About ten years ago, scientists working for a private firm, IBM in Switzerland, found that if you mixed together Barium, Yttrium, Oxygen, and Copper, they created something that scientists now call a high-temperature superconductor. It's a super conducting substance, it conducts electricity with no resistance at temperatures which are much higher than any known superconductor up until that time. They are still pretty low temperatures but yet temperatures which were able to generate in commercial and industrial uses. So there are now cables under the streets of Detroit that are made out of this super conducting substance and conduct electricity without any losses from resistance. So that- there are still things out there to discovered like that, out of just mixing things from the periodic table, we'll never run out of- between now and the time 5 or 10 billion years from now when the sun explodes and incinerates the whole solar system, we'll never run out of important new things to discover.
[MY INTERJECTION: Maybe we'll even figure out how to keep the sun from exploding.]
Or we'll figure out a way to- we'll find a new solar system. [Moreover,] the calculation I just did was a crude underestimate because, not only can you mix different things together, but you can mix them in different proportions or you can combine them in structured ways. So if you take something like carbon and hydrogen and oxygen, there are various different structures that you can use to combine those elements together, instead of just mixing them up in a big ceramic, you can make molecules like carbohydrates and proteins and the number of possible interesting molecules you can make is incomprehensibly large compared to the mixtures that we're describing, and some of those molecules turn out to be extraordinarily important for the quality of life. That's what you and I are made out of...People are built out of carbon and hydrogen and oxygen atoms assembled into interesting molecules. And if you do that with just the right structure, you end up with these amazing creatures that can walk, talk, think, and smile.

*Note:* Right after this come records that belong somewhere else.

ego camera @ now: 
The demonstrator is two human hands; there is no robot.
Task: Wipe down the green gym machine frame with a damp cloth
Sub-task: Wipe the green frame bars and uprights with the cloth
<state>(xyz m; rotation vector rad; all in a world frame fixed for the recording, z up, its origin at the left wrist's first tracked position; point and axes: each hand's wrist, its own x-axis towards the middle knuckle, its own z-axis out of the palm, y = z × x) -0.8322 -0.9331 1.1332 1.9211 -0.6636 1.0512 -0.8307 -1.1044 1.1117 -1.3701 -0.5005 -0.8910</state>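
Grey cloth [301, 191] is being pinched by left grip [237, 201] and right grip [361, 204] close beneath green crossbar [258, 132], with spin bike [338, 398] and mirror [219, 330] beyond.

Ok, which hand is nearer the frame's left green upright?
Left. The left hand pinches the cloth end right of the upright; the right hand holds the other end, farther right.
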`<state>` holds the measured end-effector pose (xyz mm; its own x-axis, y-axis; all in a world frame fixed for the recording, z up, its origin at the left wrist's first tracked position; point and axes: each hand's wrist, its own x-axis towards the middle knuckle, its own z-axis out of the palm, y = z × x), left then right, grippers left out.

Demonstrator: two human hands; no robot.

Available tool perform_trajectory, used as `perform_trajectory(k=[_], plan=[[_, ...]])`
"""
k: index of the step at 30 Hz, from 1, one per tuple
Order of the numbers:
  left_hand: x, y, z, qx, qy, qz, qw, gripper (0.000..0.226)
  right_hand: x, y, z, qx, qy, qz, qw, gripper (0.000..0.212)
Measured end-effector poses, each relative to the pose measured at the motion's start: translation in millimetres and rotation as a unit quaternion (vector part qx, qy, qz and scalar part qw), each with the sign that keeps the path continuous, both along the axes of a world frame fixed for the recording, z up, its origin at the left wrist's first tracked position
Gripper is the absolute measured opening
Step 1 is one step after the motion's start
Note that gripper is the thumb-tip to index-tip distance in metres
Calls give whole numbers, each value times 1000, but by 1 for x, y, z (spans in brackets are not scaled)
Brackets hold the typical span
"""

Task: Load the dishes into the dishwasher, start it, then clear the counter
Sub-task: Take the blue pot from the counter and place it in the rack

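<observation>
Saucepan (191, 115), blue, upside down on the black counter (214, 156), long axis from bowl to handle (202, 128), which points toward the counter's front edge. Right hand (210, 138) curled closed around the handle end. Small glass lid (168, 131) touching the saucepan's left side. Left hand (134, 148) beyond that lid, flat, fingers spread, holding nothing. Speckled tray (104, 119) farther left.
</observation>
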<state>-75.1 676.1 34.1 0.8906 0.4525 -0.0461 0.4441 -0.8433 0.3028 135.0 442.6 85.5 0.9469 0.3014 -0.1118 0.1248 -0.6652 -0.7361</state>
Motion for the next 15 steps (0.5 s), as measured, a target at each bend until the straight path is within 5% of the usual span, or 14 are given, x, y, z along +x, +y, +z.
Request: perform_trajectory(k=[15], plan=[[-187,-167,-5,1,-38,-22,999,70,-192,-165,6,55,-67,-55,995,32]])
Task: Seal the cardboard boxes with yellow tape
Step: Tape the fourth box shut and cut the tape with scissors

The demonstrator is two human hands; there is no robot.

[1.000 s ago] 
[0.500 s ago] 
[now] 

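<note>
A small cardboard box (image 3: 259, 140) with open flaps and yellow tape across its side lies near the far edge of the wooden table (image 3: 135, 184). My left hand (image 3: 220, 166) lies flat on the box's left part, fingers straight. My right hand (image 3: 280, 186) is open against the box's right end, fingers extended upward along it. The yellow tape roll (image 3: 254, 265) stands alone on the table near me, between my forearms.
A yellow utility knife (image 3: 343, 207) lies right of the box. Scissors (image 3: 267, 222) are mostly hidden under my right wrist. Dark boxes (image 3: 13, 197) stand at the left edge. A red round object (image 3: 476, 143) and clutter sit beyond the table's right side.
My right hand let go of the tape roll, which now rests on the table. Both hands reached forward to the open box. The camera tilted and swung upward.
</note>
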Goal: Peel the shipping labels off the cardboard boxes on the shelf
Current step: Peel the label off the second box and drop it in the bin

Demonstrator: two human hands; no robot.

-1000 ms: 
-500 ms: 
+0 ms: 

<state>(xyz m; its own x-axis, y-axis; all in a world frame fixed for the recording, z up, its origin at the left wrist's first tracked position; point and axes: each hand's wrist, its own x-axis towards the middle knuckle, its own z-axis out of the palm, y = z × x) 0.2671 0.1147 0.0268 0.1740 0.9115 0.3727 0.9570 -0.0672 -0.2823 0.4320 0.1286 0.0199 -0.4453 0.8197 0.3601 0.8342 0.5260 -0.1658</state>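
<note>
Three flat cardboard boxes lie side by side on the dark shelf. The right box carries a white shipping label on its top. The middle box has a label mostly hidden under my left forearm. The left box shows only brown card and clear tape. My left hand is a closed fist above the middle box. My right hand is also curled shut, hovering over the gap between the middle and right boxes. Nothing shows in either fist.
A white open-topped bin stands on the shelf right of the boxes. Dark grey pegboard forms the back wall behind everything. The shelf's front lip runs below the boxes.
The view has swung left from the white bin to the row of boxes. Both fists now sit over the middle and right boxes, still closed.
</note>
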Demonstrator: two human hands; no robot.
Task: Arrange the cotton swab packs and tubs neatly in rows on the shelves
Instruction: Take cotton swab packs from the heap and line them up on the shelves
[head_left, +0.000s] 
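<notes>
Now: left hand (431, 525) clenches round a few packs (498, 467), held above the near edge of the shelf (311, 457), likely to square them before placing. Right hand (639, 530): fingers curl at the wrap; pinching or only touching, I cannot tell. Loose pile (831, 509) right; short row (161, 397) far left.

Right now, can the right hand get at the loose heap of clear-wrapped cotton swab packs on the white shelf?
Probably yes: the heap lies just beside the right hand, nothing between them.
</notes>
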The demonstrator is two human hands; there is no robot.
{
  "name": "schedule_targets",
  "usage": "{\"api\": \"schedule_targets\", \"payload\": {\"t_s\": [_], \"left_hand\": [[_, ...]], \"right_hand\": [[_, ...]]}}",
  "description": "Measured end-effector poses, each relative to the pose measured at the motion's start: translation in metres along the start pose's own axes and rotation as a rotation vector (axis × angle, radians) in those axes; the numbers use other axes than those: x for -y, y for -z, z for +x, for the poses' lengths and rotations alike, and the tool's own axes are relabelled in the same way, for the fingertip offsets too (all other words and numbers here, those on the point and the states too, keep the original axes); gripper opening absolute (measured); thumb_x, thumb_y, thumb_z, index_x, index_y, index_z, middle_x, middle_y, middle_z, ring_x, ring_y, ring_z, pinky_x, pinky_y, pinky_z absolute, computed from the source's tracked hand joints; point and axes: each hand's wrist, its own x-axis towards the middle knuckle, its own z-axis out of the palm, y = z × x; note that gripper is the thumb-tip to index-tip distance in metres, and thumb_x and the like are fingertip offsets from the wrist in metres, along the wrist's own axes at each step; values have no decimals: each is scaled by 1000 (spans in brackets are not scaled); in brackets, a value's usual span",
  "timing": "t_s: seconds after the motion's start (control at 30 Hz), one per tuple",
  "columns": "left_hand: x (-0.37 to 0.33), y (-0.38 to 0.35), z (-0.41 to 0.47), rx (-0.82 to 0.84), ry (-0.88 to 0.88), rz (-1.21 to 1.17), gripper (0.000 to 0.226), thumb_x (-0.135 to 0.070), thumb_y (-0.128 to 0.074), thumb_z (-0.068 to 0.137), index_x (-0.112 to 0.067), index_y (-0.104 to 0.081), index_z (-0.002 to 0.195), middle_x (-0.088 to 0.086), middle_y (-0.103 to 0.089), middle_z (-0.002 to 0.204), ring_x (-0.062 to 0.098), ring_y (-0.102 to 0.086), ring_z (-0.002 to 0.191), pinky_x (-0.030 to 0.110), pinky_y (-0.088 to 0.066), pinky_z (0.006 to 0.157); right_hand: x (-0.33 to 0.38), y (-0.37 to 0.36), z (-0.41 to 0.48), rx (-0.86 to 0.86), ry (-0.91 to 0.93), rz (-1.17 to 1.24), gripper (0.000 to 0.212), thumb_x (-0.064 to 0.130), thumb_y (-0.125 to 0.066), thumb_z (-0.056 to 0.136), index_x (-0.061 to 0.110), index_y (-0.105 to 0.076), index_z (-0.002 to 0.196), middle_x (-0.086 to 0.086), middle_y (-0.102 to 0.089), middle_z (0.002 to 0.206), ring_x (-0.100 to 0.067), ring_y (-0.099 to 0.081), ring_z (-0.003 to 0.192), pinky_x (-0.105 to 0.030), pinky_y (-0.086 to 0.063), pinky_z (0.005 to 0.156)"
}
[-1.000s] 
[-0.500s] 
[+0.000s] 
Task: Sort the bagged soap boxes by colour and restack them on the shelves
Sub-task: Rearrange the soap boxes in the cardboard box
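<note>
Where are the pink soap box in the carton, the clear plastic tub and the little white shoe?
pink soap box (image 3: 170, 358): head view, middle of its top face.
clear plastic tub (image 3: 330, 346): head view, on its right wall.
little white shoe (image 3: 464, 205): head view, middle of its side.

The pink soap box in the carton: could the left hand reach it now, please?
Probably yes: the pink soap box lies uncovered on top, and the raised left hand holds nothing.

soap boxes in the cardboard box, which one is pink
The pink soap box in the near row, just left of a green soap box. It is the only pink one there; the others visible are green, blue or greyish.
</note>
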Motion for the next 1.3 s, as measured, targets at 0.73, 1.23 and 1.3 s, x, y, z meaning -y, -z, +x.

So let me give you this illustration of what will be possible for us to discover in the future. I'm absolutely certain that scientists will be able to create a small factory which is mobile, it will go out and find its own renewable input, it will convert that renewable input into some chemical that humans like, this factory will be self-healing, it will, if anything goes wrong, it will fix itself. And when that factory wears out, it will actually build a replica of itself so that the new factory can do for us what the old factory did. Now, how can I be so sure that we can make such a thing by sticking together carbon and hydrogen and oxygen atoms? Well, I know it can be done because it already exists. It's the milk cow. And that particular kind of structure arrangement of atoms happened to be made by nature. But if you can create something as remarkable as a milk cow just by assembling raw materials in the right way, think of what else remains out there for us to discover.